Her organization is pushing for reforms to push companies to take care of their inactive wells themselves before the cleanup costs are passed to the Railroad Commission. Those recommendations include potentially increasing fees and bonding requirements for companies, which Palacios argues would deter operators from leaving inactive wells unplugged and shedding liability if they go bankrupt later.

Oil and gas industry groups have argued that these recommendations would put too much financial pressure on small producers, which the Commission Shift report found to be more likely to cause environmental incidents.

Todd Staples, president of the Texas Oil & Gas Association, said in a statement that companies are following some of the “most stringent laws in the nation related to plugging wells,” leading companies to pay to plug 7,375 wells last year.

“The industry also pays fees to the Railroad Commission of Texas and significant taxes and royalties to the state far in excess of any amounts the agency uses to fund plugging of abandoned wells,” Staples said by email. “A vibrant energy industry will ensure there are ample resources from operators, not taxpayers, available to manage well assets.”
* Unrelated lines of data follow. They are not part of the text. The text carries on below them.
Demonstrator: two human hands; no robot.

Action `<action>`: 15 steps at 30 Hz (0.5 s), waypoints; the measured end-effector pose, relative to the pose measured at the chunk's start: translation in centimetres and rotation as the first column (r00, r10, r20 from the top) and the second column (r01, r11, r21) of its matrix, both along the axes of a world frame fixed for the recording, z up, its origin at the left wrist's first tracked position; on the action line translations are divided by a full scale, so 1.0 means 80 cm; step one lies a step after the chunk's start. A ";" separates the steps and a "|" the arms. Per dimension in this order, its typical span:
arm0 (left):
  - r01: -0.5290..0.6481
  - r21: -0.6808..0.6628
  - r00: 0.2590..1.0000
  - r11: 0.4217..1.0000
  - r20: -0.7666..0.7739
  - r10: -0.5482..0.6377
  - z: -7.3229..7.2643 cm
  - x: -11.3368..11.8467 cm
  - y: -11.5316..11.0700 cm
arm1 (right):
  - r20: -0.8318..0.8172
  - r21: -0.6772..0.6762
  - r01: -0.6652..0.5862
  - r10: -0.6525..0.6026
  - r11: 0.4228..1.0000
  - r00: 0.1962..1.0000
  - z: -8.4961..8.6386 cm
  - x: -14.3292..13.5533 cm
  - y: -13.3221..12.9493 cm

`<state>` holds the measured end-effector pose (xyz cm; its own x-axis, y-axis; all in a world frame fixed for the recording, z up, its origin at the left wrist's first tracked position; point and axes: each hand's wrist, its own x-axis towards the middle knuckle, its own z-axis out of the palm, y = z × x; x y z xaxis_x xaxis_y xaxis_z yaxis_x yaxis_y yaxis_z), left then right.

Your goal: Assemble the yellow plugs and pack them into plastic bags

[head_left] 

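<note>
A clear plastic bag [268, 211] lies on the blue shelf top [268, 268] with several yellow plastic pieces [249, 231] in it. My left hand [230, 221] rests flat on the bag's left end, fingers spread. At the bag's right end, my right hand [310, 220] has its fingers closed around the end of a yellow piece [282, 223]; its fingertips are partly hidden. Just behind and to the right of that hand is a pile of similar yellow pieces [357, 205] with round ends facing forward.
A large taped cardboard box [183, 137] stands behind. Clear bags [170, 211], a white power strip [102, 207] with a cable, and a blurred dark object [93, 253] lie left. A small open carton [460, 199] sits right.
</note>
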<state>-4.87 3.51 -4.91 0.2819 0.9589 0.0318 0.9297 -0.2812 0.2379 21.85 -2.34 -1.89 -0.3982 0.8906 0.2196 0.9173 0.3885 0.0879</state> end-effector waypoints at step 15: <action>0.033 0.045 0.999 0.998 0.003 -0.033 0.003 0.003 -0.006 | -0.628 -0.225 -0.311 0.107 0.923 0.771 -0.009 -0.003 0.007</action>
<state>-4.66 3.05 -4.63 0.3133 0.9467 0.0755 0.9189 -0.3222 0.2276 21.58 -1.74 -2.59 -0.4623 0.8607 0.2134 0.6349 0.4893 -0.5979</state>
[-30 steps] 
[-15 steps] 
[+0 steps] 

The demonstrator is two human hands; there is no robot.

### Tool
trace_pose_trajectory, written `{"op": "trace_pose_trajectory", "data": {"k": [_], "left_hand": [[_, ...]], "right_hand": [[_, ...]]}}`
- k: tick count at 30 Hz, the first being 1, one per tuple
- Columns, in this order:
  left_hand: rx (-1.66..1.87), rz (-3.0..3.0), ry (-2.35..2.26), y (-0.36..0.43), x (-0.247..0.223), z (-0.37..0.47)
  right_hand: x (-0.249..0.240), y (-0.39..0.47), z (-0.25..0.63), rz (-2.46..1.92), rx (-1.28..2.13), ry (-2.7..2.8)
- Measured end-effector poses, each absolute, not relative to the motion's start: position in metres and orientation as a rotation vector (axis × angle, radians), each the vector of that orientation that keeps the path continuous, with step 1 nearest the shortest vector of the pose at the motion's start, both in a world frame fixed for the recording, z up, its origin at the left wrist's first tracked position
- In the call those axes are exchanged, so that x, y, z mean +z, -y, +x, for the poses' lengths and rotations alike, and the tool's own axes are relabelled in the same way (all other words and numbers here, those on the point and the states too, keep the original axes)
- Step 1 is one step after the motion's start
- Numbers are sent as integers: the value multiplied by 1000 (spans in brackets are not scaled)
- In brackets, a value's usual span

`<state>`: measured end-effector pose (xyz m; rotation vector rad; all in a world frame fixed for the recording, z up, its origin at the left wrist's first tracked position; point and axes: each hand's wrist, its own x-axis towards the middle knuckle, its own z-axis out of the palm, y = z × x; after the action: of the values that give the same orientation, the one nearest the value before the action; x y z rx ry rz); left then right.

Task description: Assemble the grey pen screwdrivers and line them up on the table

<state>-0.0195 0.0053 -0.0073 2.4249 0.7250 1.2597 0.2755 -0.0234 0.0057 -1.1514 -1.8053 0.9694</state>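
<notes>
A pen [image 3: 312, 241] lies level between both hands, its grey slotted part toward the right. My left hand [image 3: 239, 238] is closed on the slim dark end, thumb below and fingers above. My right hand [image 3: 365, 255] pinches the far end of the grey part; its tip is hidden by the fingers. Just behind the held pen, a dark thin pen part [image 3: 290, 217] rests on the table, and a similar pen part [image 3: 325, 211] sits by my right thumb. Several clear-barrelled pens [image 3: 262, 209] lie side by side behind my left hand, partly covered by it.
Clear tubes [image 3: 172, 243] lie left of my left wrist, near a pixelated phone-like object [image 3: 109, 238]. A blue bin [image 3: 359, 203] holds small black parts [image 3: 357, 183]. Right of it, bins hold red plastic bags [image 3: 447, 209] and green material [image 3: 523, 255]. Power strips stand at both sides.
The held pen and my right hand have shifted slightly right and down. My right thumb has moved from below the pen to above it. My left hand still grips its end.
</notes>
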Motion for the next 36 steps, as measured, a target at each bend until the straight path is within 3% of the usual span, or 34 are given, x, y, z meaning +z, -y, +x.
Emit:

With more operators folding and fewer new production permits being issued in Texas, Palacios and fellow environmental activists argue that the Railroad Commission must prepare for an energy market transformation in which oil and gas taxes will not account for as much of the state’s revenue.

“We’re in the middle of an energy transition, and I think it’s happening faster than people realize, faster than the commission is willing to acknowledge,” Palacios said. “We need to restructure the ways that we hold operators accountable for doing what they’re supposed to do. But we also need to think about how to fund the Railroad Commission going forward with a decelerating instead of accelerating oil and gas industry.”